Com encerramento do prazo de adaptação dos FIDC à Resolução CVM nº 175/22, gestores devem se adequar às novas regras
Além de conferir novas atribuições aos gestores de fundos de investimento, a Resolução CVM nº 175/22 equiparou-os aos administradores em termos de responsabilidade e relevância, cada um em sua esfera de atuação. A nova norma consagrou o protagonismo do gestor na estruturação e funcionamento dos fundos de investimento, conferindo a ele e ao administrador, conjuntamente, o papel de “prestadores de serviços essenciais” e segregando de forma mais clara as atribuições e responsabilidades de cada um.
Com o prazo de adaptação dos fundos de investimento em direitos creditórios (FIDC) à Resolução CVM nº 175/22 se encerrando em 29 de novembro de 2024, é essencial que os gestores de FIDC estejam preparados para essa nova dinâmica. Nesse cenário, a adoção pelos gestores de controles e processos internos sólidos e consistentes nunca foi tão crucial.
Na sistemática anterior à Resolução CVM nº 175/22, os administradores podiam ser responsabilizados, até certo ponto, pelas atividades de gestão: até então, o gestor era um dos diversos prestadores de serviços contratados em nome do fundo pelo administrador, cabendo a ele o acompanhamento e a fiscalização dos serviços prestados.
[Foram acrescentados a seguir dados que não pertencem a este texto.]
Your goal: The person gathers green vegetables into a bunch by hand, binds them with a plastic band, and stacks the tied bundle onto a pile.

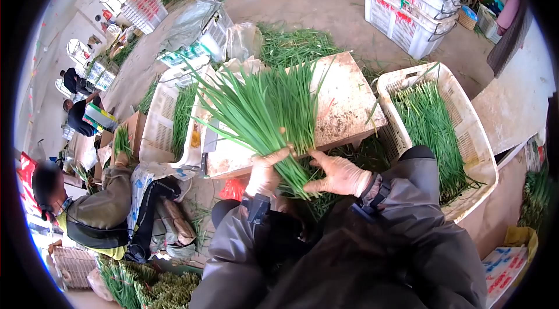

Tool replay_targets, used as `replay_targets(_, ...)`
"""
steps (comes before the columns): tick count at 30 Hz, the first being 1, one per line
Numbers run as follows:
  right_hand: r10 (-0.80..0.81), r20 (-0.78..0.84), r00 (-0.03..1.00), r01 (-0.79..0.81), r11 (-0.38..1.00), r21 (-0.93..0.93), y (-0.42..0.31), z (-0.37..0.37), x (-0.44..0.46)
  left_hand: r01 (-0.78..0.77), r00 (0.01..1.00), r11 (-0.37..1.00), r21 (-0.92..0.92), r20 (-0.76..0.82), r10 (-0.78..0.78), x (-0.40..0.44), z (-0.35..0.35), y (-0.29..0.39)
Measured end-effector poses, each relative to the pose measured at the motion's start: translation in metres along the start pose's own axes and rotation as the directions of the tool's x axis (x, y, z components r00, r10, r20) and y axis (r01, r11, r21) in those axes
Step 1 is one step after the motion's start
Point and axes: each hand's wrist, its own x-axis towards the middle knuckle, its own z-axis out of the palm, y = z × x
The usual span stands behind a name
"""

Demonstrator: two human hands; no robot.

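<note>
My gloved left hand (pixel 265 174) is closed round a bunch of long green stalks (pixel 244 114), whose lower ends slant down to the right. My gloved right hand (pixel 339 174) is at those lower ends, its fingers spread, with the thumb and fingertips beside the stalks. A second bunch of green stalks (pixel 294 102) lies on the stained white board (pixel 346 96), just behind my hands. On the board's left part rests a knife (pixel 208 145) with a dark handle.
At the right stands a white crate (pixel 480 152) of green stalks; another crate (pixel 156 125) is left of the board. Stacked white crates (pixel 402 24) rise at the back. A co-worker (pixel 99 204) sits at the left holding stalks. Loose greens (pixel 297 46) lie behind the board.
</note>
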Motion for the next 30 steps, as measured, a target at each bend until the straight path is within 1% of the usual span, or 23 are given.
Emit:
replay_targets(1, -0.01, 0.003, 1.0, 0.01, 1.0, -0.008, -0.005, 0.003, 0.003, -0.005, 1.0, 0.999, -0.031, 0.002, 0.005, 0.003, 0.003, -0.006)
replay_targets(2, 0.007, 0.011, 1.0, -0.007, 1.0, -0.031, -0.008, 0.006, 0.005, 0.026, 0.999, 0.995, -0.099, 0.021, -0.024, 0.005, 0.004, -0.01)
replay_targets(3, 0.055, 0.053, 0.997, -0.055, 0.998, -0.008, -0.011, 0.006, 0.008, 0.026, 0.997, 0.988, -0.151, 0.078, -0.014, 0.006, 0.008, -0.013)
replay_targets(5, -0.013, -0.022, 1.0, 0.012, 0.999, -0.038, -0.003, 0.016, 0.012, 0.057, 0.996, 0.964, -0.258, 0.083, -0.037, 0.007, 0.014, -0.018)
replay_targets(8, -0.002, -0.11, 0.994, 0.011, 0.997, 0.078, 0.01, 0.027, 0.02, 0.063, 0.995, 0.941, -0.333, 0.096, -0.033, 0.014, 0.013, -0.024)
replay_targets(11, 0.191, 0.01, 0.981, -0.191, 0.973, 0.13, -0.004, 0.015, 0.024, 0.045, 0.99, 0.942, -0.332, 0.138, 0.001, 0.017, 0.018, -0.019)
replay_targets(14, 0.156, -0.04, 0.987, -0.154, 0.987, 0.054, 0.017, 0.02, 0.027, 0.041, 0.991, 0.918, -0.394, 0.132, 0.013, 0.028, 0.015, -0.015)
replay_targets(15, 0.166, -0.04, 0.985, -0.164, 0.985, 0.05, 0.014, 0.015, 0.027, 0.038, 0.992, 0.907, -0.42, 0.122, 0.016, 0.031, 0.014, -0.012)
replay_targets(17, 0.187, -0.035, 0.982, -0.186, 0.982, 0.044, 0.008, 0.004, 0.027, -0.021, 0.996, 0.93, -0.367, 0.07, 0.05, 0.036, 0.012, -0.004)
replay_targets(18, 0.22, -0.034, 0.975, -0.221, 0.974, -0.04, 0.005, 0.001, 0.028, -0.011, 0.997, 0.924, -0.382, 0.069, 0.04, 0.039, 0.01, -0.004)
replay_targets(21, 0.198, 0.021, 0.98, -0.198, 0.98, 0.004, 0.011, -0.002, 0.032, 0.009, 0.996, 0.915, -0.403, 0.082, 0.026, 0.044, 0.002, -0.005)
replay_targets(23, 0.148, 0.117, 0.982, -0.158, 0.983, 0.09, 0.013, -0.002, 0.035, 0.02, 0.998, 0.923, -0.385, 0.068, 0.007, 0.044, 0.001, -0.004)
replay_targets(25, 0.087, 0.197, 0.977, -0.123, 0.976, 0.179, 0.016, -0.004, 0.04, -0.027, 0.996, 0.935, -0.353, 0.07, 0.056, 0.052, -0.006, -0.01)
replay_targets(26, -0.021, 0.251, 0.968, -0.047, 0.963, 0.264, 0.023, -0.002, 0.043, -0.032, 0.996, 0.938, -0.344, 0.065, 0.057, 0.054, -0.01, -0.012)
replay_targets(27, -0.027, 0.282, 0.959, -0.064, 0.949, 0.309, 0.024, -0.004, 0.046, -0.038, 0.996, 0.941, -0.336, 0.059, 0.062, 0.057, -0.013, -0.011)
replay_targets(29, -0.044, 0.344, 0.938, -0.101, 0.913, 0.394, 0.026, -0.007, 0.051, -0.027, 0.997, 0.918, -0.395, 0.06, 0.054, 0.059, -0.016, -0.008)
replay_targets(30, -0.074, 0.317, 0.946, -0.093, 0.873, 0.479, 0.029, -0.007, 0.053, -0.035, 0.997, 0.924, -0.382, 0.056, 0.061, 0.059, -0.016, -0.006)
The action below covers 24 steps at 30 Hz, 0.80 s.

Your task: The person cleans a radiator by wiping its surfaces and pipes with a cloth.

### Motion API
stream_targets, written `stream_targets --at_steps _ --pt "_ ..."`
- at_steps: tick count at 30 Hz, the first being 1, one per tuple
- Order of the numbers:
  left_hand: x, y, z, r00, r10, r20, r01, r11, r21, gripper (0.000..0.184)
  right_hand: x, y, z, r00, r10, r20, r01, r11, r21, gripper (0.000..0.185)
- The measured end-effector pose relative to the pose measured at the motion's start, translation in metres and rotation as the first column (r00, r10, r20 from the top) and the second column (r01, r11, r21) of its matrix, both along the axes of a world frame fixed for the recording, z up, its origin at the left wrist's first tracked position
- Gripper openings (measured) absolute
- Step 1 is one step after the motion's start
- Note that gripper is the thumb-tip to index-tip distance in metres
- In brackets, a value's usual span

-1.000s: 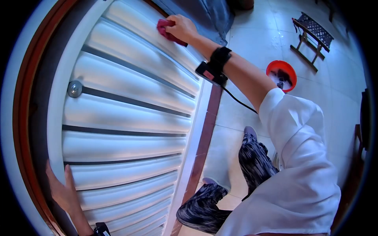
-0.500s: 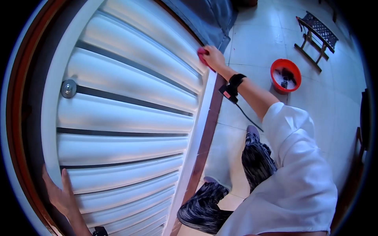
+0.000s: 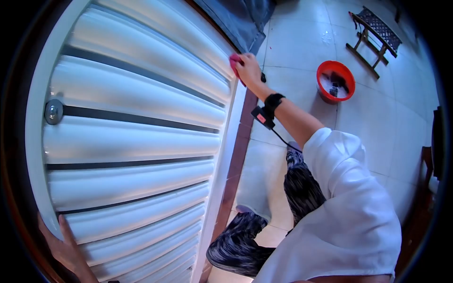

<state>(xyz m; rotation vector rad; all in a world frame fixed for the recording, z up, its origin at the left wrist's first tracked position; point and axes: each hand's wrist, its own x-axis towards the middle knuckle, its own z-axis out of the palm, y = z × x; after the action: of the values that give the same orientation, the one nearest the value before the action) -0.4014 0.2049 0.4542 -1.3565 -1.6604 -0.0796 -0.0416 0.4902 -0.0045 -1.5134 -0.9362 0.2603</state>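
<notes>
A white slatted door with a round metal knob fills the left half of the view. My right hand is closed on a red cloth, pressing it to the door's right-hand edge in the upper part. At the lower left, my left hand straddles the door's outer frame, thumb on the slat side and fingers around the outer edge, partly hidden. A black strap with a small device and a cable is on my right wrist.
A red bucket holding foamy water and dark items stands on the tiled floor. Beyond it is a folding stool. Dark grey fabric hangs beside the door's upper edge. My legs are below my right arm.
The view has shifted, so the door, bucket and stool sit slightly further left. My right hand stays with the cloth near the door's edge; my left hand still holds the frame.
</notes>
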Motion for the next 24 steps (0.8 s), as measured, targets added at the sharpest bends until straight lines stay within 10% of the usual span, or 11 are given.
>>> stream_targets --at_steps 4,9,17,24 --pt "0.003 0.001 0.0 1.0 -0.022 0.01 0.023 0.999 -0.023 0.057 -0.021 -0.05 0.001 0.995 -0.038 0.09 0.046 0.995 -0.087 0.02" --pt "0.002 0.002 -0.001 0.999 -0.037 -0.024 0.037 0.999 -0.034 0.059 0.009 -0.074 0.012 0.797 0.594 0.109 -0.547 0.787 -0.286 0.023" --pt "-0.004 0.002 -0.001 0.991 -0.032 -0.131 0.031 0.999 -0.011 0.062 -0.011 -0.053 0.006 0.915 0.206 0.346 -0.154 0.973 -0.173 0.017" --pt "0.001 0.003 -0.003 0.994 -0.086 -0.06 0.086 0.996 -0.011 0.06 0.017 -0.056 0.034 0.854 0.482 0.197 -0.448 0.873 -0.192 0.021"
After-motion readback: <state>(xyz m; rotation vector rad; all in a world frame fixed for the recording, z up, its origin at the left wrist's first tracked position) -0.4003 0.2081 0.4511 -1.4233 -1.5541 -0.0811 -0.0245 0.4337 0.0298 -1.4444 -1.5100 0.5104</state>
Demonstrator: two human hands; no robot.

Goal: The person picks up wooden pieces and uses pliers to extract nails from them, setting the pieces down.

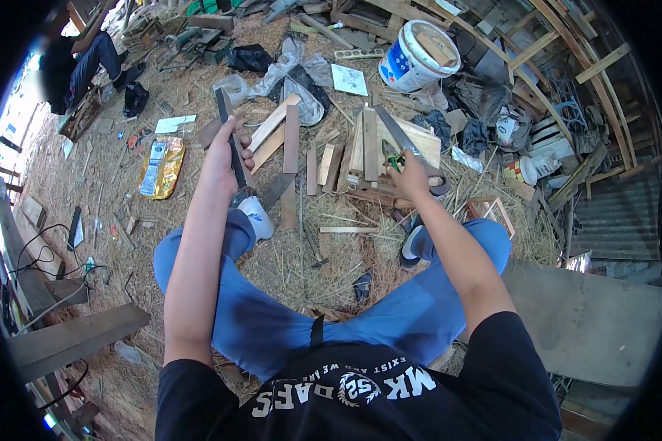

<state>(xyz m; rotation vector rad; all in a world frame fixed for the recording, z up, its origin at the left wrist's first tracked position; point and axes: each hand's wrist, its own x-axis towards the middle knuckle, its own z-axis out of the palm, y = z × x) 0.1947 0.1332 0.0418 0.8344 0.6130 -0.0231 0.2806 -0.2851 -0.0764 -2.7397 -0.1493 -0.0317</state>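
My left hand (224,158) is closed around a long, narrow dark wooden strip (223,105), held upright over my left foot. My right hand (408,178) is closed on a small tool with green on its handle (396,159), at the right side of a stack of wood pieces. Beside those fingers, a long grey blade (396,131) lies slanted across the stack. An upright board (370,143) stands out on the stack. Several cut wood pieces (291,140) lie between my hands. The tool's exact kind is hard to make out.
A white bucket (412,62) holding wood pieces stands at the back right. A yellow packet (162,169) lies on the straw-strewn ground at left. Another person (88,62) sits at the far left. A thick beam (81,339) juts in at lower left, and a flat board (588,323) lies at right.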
Como resultado, não era incomum que os administradores estendessem alguns de seus procedimentos e exigências internas aos gestores, principalmente àqueles com estruturas mais enxutas. Esse fato, contudo, pode ter incentivado gestores a agirem de forma menos ativa quanto ao cumprimento de algumas de suas obrigações, fazendo com que a produção de elementos essenciais à comprovação da observância de seus deveres – principalmente os mais abstratos, como diligência e lealdade – ocorresse fundamentalmente no contexto das provocações do administrador.
Sob o modelo da nova regra, entretanto, essas interações dos administradores em relação a atividades do gestor devem, em grande medida, diminuir. É essencial, portanto, que os gestores, no limite das suas atribuições, garantam que seus próprios mecanismos internos bastem para assegurar o pleno atendimento às novas normas.
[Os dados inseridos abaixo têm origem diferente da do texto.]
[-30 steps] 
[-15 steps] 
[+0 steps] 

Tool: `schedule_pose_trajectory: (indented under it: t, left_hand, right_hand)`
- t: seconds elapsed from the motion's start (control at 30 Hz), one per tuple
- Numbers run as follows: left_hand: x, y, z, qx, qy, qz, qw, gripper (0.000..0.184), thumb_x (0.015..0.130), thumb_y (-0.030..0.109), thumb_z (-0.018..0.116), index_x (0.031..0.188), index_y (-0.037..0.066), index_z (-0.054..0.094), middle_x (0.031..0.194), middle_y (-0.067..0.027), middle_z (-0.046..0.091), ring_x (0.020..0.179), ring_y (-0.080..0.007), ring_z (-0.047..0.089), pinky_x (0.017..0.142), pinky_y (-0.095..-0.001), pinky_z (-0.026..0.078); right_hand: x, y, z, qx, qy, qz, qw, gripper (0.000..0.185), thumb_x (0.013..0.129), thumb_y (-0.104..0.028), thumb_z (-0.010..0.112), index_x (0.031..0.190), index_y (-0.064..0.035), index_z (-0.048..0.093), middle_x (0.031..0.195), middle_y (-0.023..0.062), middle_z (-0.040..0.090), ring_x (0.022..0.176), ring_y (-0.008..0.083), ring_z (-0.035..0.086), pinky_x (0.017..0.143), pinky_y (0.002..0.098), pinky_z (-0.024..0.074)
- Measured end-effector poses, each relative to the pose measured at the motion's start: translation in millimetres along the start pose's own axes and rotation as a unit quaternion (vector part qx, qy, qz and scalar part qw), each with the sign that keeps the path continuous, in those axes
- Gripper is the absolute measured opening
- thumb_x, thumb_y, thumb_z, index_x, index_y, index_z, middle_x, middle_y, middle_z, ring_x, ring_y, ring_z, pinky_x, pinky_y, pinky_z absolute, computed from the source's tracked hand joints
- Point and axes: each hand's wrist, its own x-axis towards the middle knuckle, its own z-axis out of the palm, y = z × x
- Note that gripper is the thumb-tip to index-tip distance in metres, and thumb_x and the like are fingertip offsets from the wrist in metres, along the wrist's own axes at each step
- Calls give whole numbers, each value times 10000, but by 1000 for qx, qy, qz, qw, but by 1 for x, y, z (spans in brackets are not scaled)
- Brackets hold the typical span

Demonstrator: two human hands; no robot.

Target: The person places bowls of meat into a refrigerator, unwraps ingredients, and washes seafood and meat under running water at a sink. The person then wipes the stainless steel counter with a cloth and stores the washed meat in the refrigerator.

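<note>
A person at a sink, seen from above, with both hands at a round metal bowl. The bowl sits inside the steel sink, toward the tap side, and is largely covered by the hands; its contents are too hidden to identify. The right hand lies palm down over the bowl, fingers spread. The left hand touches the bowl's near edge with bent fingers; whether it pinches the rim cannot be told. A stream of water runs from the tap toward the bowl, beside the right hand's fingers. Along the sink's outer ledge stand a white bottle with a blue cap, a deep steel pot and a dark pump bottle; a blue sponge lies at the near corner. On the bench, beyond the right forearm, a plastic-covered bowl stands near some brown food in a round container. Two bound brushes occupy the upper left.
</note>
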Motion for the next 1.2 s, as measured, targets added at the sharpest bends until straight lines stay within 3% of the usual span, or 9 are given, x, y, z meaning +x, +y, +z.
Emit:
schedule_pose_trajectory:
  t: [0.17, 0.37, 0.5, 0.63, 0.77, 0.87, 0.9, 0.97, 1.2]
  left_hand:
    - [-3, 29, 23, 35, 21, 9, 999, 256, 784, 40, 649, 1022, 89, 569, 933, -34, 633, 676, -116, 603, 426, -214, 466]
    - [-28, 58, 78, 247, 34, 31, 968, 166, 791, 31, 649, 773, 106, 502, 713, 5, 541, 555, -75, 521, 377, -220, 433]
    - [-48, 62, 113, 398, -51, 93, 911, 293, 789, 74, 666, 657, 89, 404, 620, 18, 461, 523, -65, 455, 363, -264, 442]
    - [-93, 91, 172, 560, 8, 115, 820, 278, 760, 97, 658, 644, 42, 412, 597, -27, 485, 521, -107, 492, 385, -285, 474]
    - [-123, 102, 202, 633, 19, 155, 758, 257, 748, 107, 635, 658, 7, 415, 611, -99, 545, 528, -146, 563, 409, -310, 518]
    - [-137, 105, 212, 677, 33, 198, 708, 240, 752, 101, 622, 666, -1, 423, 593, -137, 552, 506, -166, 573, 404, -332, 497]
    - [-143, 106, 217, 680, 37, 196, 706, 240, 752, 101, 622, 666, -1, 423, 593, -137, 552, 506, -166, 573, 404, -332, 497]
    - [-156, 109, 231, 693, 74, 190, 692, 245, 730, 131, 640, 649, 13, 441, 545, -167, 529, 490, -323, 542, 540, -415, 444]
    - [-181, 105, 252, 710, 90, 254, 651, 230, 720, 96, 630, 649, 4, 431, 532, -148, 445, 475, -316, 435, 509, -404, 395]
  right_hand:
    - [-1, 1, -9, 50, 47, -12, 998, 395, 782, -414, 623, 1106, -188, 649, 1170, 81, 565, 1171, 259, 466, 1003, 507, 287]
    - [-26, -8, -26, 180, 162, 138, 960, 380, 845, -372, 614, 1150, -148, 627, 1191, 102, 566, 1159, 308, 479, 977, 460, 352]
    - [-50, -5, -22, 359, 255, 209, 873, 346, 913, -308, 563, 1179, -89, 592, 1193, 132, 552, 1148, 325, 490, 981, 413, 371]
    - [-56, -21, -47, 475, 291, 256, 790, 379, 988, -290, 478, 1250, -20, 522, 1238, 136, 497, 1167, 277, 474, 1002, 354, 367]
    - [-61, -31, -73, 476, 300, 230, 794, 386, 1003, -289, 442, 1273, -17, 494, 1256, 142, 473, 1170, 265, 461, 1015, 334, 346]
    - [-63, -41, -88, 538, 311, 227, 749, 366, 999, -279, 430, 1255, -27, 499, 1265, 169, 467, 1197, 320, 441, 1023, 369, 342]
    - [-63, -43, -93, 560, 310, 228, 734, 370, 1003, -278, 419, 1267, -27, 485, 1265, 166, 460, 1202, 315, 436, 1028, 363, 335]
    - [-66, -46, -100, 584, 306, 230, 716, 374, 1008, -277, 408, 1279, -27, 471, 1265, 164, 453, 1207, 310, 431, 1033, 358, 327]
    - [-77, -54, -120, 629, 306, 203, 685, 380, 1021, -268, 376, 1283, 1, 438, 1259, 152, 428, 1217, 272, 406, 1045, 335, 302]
Além disso, a nova norma impôs aos gestores de FIDC novas atribuições e obrigações. Certos deveres são inovações por ampliarem o escopo de atuação dos gestores, enquanto outros trazem novidades em termos de detalhamento e especificidade, derivando de obrigações já existentes.
Dentre as principais atribuições dos gestores de FIDC, trazidas pela Resolução CVM nº 175/22, que representam uma ampliação de seu escopo de atuação, vale mencionar: (i) o dever de realizar a verificação do atendimento dos direitos creditórios aos critérios de elegibilidade contidos no regulamento; (ii) a responsabilidade por verificar a existência, integridade e titularidade do lastro dos direitos creditórios quando de sua aquisição; e (iii) a responsabilidade por registrar junto a entidade registradora autorizada os direitos creditórios integrantes da carteira do FIDC que sejam passíveis de registro. Ademais, a contratação de determinados prestadores de serviços – como distribuidores, consultorias especializadas e agentes de cobrança – passou a ser atribuição do gestor, o qual também assume a responsabilidade pela diligência em sua seleção e fiscalização.
Quanto às novas atribuições específicas, derivadas de obrigações anteriormente existentes, cita-se: (i) a obrigação de avaliar a aderência do risco de performance dos direitos creditórios à política de investimento; (ii) o dever de verificar a possibilidade de ineficácia da cessão em razão de riscos fiscais dos direitos creditórios de maior representatividade; e (iii) a obrigação de firmar em nome da classe os documentos relacionados à aquisição de ativos, bem como de enviar ao administrador, em até 5 dias úteis após sua assinatura, uma cópia de cada documento firmado. Caso a classe do FIDC invista em precatórios federais e seja destinada a investidores qualificados ou em geral, o gestor também deverá se certificar da inexistência de impugnações e obter documentos adicionais antes de adquiri-los.
Ainda que a Resolução CVM nº 175/22 tenha trazido inúmeras outras inovações, que vêm transformando o funcionamento dos fundos de investimento e a dinâmica desse mercado, a mudança estrutural da divisão de responsabilidade entre administradores e gestores é, sem dúvida, uma das mais relevantes. Neste cenário, além de conhecer suas novas atribuições e deveres, é fundamental que os gestores revisem seus controles e processos internos para garantir que estejam aptos ao seu cumprimento.